#AFORISMO 136/ESPERANÇA SOBRE O TRAVESSEIRO# - GRAÇA FONTIS: ESCULTURA/Manoel Ferreira Neto: AFORISMO


Deparo-me com uma esperança sobre o travesseiro. Não estou deitado sobre. Faço questão de levantar, sentar-me na cama, vendo-a andar de modo bem lento. Ergue, em primeiro lugar, a perna esquerda, dando um impulso – a direita move-se. Longo tempo. Desce do travesseiro, seguindo o caminho sobre o lençol. Beirada do colchão. Empreende um pulo. Não se machuca. Dirige-se ao canto da porta, trancada a chave.

Olho-a  Pára. Minutos inerte. Penso que, em conseqüência do pulo, machucou-se. Por determinação própria - se é que uma esperança determina-se – empreende alguns passos. Devido à dor de se haver machucado, não suporta mais. Morta? 
Insanos medos. Gritos sem culpa. Pranto que engole encontros ofertados.
Em carne?
Noites cirzem da paz os sorrisos.

Por que não amores sublinhando o que resta de evangelho?
Se houvesse seguido andando sobre o lençol, não haveria de acontecer de se machucar. Poderia tê-la eu apanhado, colocando-a no chão. O objetivo, de sentar-me à beira do colchão, era legar-lhe todo o espaço para andar. Deitado, poderia, sem querer, com o peso do corpo, esmagá-la. Não era o desejo, ao menos explícito. Aliás, era o de permanecer andando sobre o lençol. Pela manhã, nada de diferente. As coisas nos seus devidos lugares. Na cabeça, o mesmo silêncio. No percurso do tempo, o consumo de uma paixão absurda versus realidade inútil. Às vezes, penso que seria necessário uma transformação. Algo a ser olhado de modo inusitado. Até que eu morra, tudo...
A humanidade suspire pela água que se lhe escapou!...
Os instantes incutem na mente dos homens  o vazio!...

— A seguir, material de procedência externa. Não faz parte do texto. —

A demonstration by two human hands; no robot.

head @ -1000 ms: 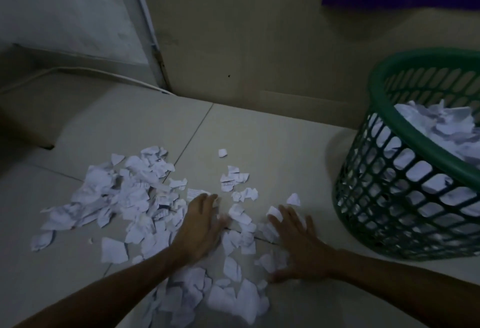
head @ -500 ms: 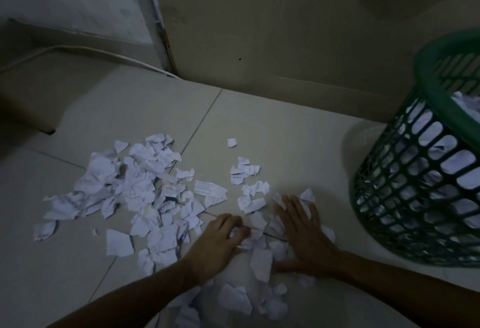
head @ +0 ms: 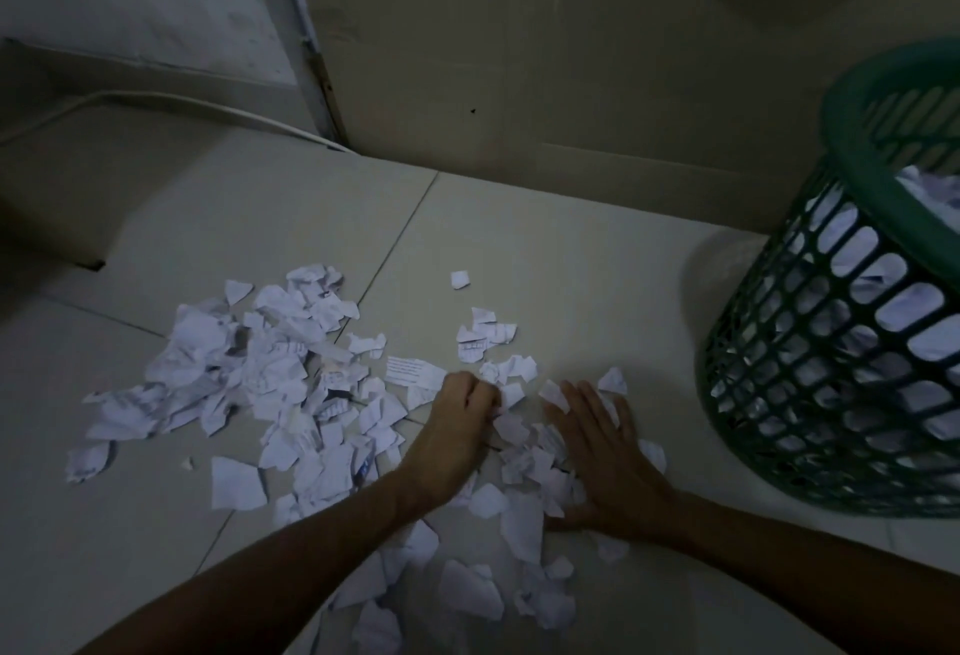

Nesta manhã, algo excêntrico. Deparo-me com uma esperança sobre o travesseiro. Algo é metamorfoseado. Não se trata de outras manhãs que, contrariado e aborrecido, fui obrigado a assumir.

Passo a observá-la. Nenhum silêncio escalona a solicitude estranha. Nenhum mistério exaure de antigas ignomínias. Nenhuma respiração entre parênteses. Nenhum imenso envolvido pela neblina. Que divague, trema de tristeza, irradiando o chamado sombrio que engrena sanções refratárias.

Começo de preocupar-me. A esperança quieta. Homem não consegue estar parado este longo tempo. Olha para um lado, faz um gesto desnecessário, pensa em algo, abaixa a cabeça. A esperança não. Não tem a atitude dos homens. Não se aborrece. Não se entedia.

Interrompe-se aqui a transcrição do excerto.